Tour de France: Waerenskjold, à fond la caisse
Toujours plus vite: vainqueur surprise à Nevers, le bison norvégien Soren Waerenskjold a remporté mercredi l'étape la plus rapide de l'histoire du Tour de France, avec une moyenne de 50,91 km/h.
Après dix jours de canicule, les quelques gouttes de pluie au départ à Vichy ont donné le coup d'envoi d'une journée supersonique pour effacer des tablettes le précédent record s'agissant d'une étape en ligne (50,36 km/h), en 1999 entre Laval et Blois, où l'Italien Mario Cippolini s'était imposé.
Depuis l'époque de "Super Mario", le matériel et le niveau général des coureurs ont beaucoup progressé et ces dernières années les records de vitesse sur les classiques, de Paris-Roubaix au Tour des Flandres, sont tombés comme des mouches.
Rien d'étonnant donc que le Tour y succombe, dès lors que les conditions étaient réunies comme mercredi avec du vent de dos sur une étape plate et courte - 161 km avalés en 3h10.
"Dans le cyclisme moderne, ça va de plus en plus vite, on y est habitués maintenant", a souligné le vainqueur du jour qui s'est même dit "surpris" que le record ait été battu parce que "l'étape n'a pas été si dure que ça".
Tadej Pogacar, qui a passé une journée tranquille comme tous les favoris, s'est rendu compte que ça allait vite, quand même, lorsqu'il s'est arrêté pour satisfaire un besoin naturel. "On a eu un mal fou à revenir dans le peloton", a raconté le maillot jaune avant de lister les raisons de ce nouveau record.
"D'abord, l'étape était courte et puis il y a eu une belle échappée qui avait une vraie chance d'aller au bout. Les équipes de sprinteurs ont dû s'employer pour les rattraper et ça a forcément joué sur la moyenne. Mais la principale raison, c'est le vent dans le dos."
- Waerenskjold "premier surpris" -
Waerenskjold était d'accord. "Le peloton ne laisse plus beaucoup de marge aux échappés et la moyenne s'en ressent", a souligné le colosse d'Uno-X, un beau bébé de 1,95 m pour 92 kg, après avoir décroché, à 26 ans, "la plus belle victoire" de sa carrière.
Le Norvégien, vainqueur du Het Nieuwsblad l'an dernier, s'est imposé au terme d'un sprint décousu en suivant Cees Bol, le lanceur d'Olav Kooij, qui avait pris quelques mètres d'avance, pour créer la surprise devant Kooij et Jasper Philipsen, déclassé puis reclassé à la troisième place.
Car Waerenskjold a beau avoir un gabarit démesuré qui n'est pas un cadeau dans le Tourmalet ou l'Alpe d'Huez, ce n'est pas un pur sprinteur. "Son grand objectif est de gagner Paris-Roubaix et son entraînement n'est axé qu'en partie sur le sprint", a expliqué son directeur sportif Stig Kristiansen, décrivant un homme très à l'écoute des autres, "peut-être parce que sa mère est infirmière et son père policier".

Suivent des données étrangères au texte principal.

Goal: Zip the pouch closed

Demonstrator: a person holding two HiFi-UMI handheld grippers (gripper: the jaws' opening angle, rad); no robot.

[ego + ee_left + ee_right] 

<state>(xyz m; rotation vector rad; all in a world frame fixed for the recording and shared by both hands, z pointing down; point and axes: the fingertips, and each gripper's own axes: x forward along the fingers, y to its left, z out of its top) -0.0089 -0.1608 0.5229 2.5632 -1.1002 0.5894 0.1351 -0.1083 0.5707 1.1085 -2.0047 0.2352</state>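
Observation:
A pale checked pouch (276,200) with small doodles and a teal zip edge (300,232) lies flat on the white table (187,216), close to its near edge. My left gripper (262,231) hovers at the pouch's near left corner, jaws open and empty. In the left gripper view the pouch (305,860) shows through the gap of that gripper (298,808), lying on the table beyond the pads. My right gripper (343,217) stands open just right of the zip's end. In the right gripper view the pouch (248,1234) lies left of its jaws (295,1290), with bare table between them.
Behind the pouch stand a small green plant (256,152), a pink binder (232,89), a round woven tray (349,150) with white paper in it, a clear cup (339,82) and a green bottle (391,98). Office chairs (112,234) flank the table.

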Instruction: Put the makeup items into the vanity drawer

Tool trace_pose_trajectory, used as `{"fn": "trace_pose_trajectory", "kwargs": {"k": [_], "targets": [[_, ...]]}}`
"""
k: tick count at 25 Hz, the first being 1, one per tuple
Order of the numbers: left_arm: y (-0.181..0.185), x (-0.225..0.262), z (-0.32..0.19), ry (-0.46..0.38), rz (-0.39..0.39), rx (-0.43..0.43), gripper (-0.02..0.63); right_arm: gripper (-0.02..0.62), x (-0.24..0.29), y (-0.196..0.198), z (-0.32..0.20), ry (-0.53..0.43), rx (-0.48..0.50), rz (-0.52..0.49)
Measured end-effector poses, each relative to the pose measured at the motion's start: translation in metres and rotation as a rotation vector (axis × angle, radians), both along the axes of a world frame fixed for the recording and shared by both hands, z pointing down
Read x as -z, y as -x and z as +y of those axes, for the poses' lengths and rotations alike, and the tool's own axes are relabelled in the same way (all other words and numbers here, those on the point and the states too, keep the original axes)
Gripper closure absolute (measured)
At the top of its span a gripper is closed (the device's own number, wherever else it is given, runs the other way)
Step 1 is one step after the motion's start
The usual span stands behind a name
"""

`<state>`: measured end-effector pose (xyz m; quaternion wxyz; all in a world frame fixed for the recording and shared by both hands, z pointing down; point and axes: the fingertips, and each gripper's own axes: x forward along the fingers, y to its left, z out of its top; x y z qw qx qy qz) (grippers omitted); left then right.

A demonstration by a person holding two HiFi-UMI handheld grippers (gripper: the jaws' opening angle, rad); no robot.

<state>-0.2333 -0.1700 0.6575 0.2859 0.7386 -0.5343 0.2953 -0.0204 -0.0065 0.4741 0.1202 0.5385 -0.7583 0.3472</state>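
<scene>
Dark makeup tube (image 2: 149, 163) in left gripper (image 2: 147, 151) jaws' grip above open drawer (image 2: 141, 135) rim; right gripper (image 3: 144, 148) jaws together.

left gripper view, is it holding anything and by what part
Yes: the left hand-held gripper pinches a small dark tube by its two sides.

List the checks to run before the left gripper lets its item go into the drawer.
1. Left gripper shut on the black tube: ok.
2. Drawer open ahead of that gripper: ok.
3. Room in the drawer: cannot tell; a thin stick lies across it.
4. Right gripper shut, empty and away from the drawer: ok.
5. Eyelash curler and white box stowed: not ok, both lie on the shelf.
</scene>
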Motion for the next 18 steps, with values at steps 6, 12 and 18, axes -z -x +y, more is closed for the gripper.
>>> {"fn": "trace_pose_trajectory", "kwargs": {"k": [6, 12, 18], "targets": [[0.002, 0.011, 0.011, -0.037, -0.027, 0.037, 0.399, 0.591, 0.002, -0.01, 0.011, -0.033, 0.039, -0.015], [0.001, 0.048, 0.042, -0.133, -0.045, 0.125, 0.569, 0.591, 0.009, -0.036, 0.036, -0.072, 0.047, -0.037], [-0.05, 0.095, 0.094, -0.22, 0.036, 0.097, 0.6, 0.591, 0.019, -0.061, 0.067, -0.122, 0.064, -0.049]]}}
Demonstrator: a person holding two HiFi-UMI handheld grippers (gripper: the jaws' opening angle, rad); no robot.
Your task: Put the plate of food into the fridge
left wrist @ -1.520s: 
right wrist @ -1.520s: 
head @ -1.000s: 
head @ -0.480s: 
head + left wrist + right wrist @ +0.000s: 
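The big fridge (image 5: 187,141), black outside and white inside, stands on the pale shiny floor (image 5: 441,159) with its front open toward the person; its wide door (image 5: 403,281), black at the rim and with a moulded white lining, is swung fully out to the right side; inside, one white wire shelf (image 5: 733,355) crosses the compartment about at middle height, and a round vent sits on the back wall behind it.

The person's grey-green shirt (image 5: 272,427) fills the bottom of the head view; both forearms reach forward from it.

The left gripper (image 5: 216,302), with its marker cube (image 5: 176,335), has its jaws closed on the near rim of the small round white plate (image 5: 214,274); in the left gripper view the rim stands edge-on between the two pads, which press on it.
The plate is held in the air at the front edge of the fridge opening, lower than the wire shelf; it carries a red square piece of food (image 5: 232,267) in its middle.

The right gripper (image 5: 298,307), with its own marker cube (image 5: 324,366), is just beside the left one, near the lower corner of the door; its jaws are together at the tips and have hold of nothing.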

"Je suis le premier surpris, a avoué Waerenskjold lui-même. En venant sur le Tour, je savais qu'il y avait deux ou trois gars plus rapides que moi mais aussi que c'était possible avec un peu de réussite. C'est juste dingue que ça se produise aujourd'hui parce que je suis tombé hier (il a même fini dernier de l'étape vers Le Lioran, ndlr) et que je me sentais vraiment +merdique+ au départ."
- Alaphilippe à l'attaque puis lâché -
Pour réaliser son "rêve", encore fallait-il rattraper l'échappée, ce qui fut fait lorsque Mathis Le Berre, Anthon Charmig et Nelson Oliveira ont rendu les armes à 5,5 km de l'arrivée.
"On a roulé à fond", a rapporté Le Berre, pas étonné d'avoir été un acteur de l'étape la plus rapide de l'histoire: "j'avais (un braquet de) 56x11 quasiment toute la journée."
Au départ, ils étaient quatre avec aussi Julian Alaphilippe. Mais le double champion du monde (2020 et 2021) a, dans une scène qui faisait peine à voir, été le premier à lâcher prise dans la petite côte de Billy-Chevannes à 36 km de l'arrivée, symbole de ses difficultés dans ce Tour et depuis le début de la saison.
Pour ajouter à la déception, "Alaf" a ensuite perdu contact avec le peloton pour franchir la ligne en dernière position, à plus de sept minutes du vainqueur.
"Je me sentais vraiment bien au début de l'étape. Mais sur le final ça m'a lâché, un peu comme les derniers jours. Je fais un peu avec les jambes que j'ai en ce moment", a déclaré le Français avant de lâcher: "c'était tellement rapide".